Alvecote to Hopwas: 6.6 miles, 2 locks
             The boat rounded a long corner this morning to reach Alvecote: it’s a busy place with two marinas, online moorings and usually a fair collection of old workboats.

 Moored up in line was a glorious collection of high hulled colourful old boats, including Chertsey

(read here for owner Sarah’s account of how a brass band was delivered to the official opening of the Erewash Festival in May).
             Not much further on there was a summons to the back deck. However many times it’s passed it has to be photographed – the border marker for DDR (old East Germany),

positioned in someone’s back garden in Amington, on the outskirts of Tamworth. Just how did this piece of painted woodwork come to be here…? It was always difficult to cross the East /West Germany border – and almost as difficult to pass through and below one very large and very overgrown willow tree!

              The gardens in this area are a delight: there are veg patches, smooth lawns, gardens crowded with flowers and ornament, overgrown wildernesses, a bathtub filled with ferns, an enormous teddy bear sitting in a summer house, a badminton net – variety indeed.
              There are two locks at Glascote – and a slow queue. The locks fill and empty in slow time; an upcoming boater had been debarred from proceeding up last evening as C&RT contractors are currently working to dredge the top lock side pond between 1700 and 2100 each evening, closing the locks to boat passage. Then, as Cleddau arrived in the second lock, a problem was announced from the back deck. An orange warning light possibly indicated a loose cable, dislodged probably during Tuesday’s gear cable episode. The gauges for temperature, revs and electrical charge weren’t working. A screwdriver was produced, the instrument panel innards inspected – but there was no loose wire. While the Captain wrestled with a failed diagnosis Boatwif steered. A foul and fishy smell began to fill the air and an emergency mooring called for. Just after the Tame Aqueduct

came a straight stretch. Boat tied up

the engine boards were lifted – and out gushed steam.

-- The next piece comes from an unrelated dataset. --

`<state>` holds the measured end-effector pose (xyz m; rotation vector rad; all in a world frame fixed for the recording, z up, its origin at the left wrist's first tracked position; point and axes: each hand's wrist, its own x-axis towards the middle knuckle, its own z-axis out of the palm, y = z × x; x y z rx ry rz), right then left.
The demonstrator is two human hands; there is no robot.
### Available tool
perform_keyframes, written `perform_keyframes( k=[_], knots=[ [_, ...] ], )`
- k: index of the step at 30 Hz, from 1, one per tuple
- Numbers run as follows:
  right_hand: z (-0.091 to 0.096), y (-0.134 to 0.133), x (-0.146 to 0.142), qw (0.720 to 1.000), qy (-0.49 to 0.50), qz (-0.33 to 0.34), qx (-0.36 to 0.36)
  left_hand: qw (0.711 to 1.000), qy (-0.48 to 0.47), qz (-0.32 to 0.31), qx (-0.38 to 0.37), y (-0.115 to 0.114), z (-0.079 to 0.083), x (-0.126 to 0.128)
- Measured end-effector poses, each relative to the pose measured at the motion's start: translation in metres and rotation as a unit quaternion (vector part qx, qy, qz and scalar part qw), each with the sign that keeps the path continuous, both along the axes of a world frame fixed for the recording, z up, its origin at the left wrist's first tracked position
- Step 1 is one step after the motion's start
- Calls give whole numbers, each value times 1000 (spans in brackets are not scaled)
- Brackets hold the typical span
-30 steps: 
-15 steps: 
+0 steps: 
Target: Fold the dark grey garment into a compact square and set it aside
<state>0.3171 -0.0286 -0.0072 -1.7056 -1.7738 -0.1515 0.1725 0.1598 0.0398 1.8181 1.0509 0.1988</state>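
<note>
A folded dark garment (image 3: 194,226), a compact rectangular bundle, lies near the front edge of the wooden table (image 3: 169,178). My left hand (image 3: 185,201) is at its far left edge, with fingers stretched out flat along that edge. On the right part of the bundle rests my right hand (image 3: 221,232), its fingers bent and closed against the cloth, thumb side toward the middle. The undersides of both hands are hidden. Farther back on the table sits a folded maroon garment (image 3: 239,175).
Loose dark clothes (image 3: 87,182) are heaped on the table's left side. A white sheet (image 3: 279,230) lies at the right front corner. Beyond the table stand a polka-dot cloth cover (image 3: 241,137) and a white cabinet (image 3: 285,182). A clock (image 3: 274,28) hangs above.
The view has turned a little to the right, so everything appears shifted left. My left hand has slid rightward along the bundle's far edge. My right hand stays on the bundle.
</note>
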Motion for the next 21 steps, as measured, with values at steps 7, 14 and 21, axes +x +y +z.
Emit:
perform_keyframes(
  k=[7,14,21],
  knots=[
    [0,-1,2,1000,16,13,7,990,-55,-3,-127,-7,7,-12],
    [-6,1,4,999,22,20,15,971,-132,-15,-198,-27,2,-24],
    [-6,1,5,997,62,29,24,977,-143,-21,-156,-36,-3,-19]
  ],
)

The engine (its water tank topped up not three hours before) was boiling. The cause? A broken drive belt.
               Not another River and Canal Rescue callout?! The Captain quickly located a spare drive belt – and almost as quickly realised that it was not going to be easy to fit. Here’s his report:
              Left everything undisturbed for an hour until the engine cooled. The drive belt was the inside one of three so the first two had to be removed before all three could be refitted. In order to access the bolts holding both alternators in place the three panels surrounding the sides of the engine had to be removed.

 

                Three hours after the unplanned halt Cleddau was on the move again, through Fazeley Junction

(not taking a route south to Birmingham) but continuing towards Fradley. Suburbia soon gives way to rural scenes;

low hills beckon and within an hour the canal has twisted and curved its way to Hopwas. 
               Try walking along a pavement in this quiet village

– passage blocked again!
               A post box was located and the charming school. A school house was built in 1717 (see plaque)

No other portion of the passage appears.